A Quick Clinical Tip of the day!

Summer sipping too often may lead to nutrient issuesThiamine, Magnesium, and Alcohol. We all have clients who over-consume alcohol. They don’t identify as alcoholics and don’t exhibit overtly dysfunctional or addictive behavior. However, regular alcohol intake (usually daily) can cause serious nutrient depletion in some people, *even if they aren’t consuming much at a time*. In particular, be on the lookout for B vitamin depletion due to alcohol, especially thiamine (Vitamin B1).  B1 is required to detoxify alcohol, and alcohol also impairs its absorption. A double whammy. As an initial sign, one may wrestle with muscle cramps and tightness, especially in the calves. This is because thiamine is key for driving cellular metabolism (a key cofactor in pyruvate dehydrogenase) and preventing lactic acid build-up.  Magnesium is also a critical cofactor for this process. A combination of B1 (typically within a good B-complex) and Magnesium (glycinate or malate) may give these clients dramatic relief while they are modifying their diet/habits.

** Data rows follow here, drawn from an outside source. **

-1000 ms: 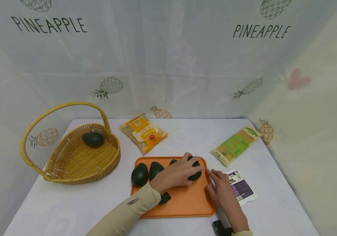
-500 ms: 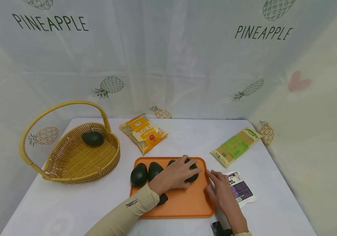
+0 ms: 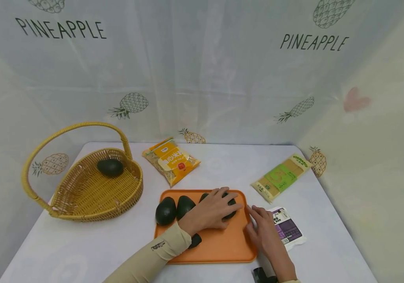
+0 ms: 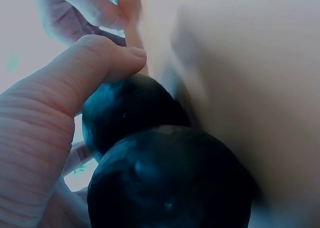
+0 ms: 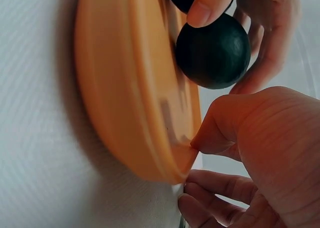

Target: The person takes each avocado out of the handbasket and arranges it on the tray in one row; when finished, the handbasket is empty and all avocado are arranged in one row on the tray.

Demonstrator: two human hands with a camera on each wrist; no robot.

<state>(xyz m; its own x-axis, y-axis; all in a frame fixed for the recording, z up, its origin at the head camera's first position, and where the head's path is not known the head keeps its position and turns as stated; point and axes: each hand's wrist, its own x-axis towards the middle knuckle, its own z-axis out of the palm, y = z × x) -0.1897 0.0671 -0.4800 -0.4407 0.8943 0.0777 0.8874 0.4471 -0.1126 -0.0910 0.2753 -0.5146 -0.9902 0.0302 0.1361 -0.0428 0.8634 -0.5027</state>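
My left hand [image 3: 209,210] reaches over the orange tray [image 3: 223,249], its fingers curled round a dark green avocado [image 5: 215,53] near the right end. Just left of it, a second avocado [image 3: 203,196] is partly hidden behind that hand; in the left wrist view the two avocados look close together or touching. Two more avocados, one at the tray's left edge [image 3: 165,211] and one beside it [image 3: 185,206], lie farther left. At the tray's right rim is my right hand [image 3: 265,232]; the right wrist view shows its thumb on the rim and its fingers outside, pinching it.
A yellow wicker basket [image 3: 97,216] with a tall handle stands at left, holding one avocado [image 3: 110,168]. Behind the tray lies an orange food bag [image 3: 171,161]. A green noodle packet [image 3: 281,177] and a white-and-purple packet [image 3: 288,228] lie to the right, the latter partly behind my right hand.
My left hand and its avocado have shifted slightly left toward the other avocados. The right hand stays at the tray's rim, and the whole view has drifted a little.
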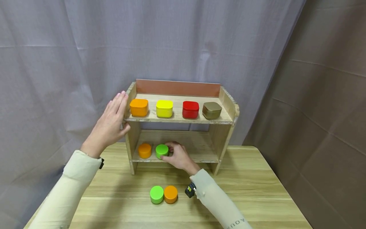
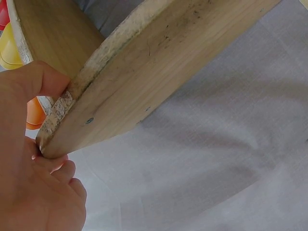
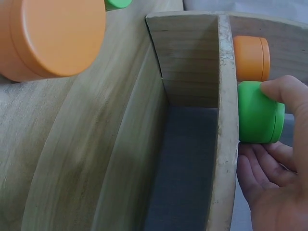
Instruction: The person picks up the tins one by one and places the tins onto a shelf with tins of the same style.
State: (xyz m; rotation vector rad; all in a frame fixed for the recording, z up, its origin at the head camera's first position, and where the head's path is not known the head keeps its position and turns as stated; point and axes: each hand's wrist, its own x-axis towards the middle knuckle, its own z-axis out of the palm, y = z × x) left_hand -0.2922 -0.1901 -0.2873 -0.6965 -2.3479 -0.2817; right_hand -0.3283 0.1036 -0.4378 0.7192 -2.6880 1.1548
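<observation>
A small two-tier wooden shelf (image 1: 171,125) stands on the table. At its left side my left hand (image 1: 110,122) grips the edge of the side panel (image 2: 110,96), thumb on one face and fingers on the other. On the lower tier, my right hand (image 1: 179,156) holds a round green container (image 1: 162,151) between thumb and fingers. The green container (image 3: 260,112) sits at the tier's front edge in the right wrist view. Just left of it is a round orange container (image 1: 145,150), a small gap between them.
Squarish orange (image 1: 139,107), yellow (image 1: 164,108), red (image 1: 190,109) and olive-brown containers (image 1: 212,110) line the upper tier. On the table in front, another round green container (image 1: 157,194) touches a round orange one (image 1: 170,194). A grey curtain (image 1: 171,41) hangs behind.
</observation>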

In the FM world, we often think of insufficient magnesium being at the root of persistent muscle cramps, due to its master electrolyte function of increasing cellular potassium.  And it often is!  But if addressing these minerals alone doesn’t address the root cause, and regular intake of alcohol is at play, be sure to think of thiamine.  Hydration is also key.  And certainly other nutrient issues may be involved, but I have found this combination to be quite effective in a number of clients.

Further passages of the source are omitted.